Chile won the Homeless World Cup, but the benefits are global

Chile won both the men’s and women’s Homeless World Cups (HWC) last Sunday, with the men defeating Bosnia and Herzegovina by more than five goals and the women defeating Mexico by a solitary goal in a tense, physical encounter. But those on-pitch results are less significant than the wider HWC goal of using football to address homelessness and marginalisation.

A number of former players returned to the 2014 event, but one particularly stood out. Chilean star striker Camilo Gonzalez was outstanding during the 2010 HWC in Rio de Janeiro, earning a standing ovation when he was named player of the tournament.

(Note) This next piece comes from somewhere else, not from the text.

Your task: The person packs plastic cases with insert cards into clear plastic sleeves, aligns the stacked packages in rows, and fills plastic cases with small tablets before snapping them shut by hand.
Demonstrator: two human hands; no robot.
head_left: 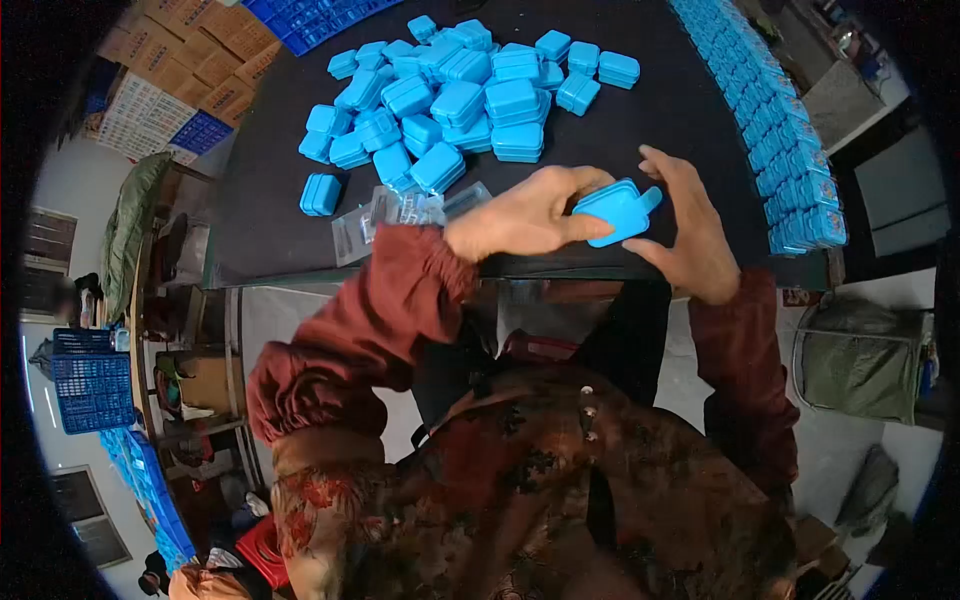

The kind of player you wonder about long after the tournament ends, Gonzalez’s post-HWC experience has been both tough and triumphant. Scouted by professional clubs, Gonzalez looked set to realise his dream of becoming a professional footballer – until he sustained a career-ending knee injury.

For someone whose unmitigated goal in life was to play football – so much so that it saw him run away from home aged 14 to pursue this dream when his family wanted him to concentrate on his schooling instead — this was devastating.

2010 HWC player and 2014 HWC referee Camilo Gonzalez. Danielle Batist

He can still play, apparently, but his rehabilitated knee prevents him from being a pro. He considered walking away from football altogether, but even that proved too excruciating.

Instead, he returned to the HWC as a referee — an experience that on one level caused physical pain, but on another enabled him to both participate in the sport he loves and to give back to the event that facilitated a turning point in his life.

While Gonzalez’s story continues across multiple HWC’s, stories of the players experiencing their first — and its significance — also emerged. The baby-faced 18-year-old Dutch goalkeeper, for instance, was just a few months ago almost catatonic through drug addiction.

Now clean, his reaction time has improved so significantly he single-handedly delivered his team a crucial, progression-stage victory by saving not one but three penalties.

The 2014 HWC Chilean women’s team complete their pre-match chant. Homeless World Cup

One of the players from the Swedish women’s team was in the early stage grips of multiple sclerosis. She was dizzy the first time she tried playing and her illness continued to hamper her abilities on court. Yet she relished the challenge and the camaraderie.

“It’s the first time I’ve done something I’m not good at,” she told me. “But it doesn’t matter. I just keep coming back.”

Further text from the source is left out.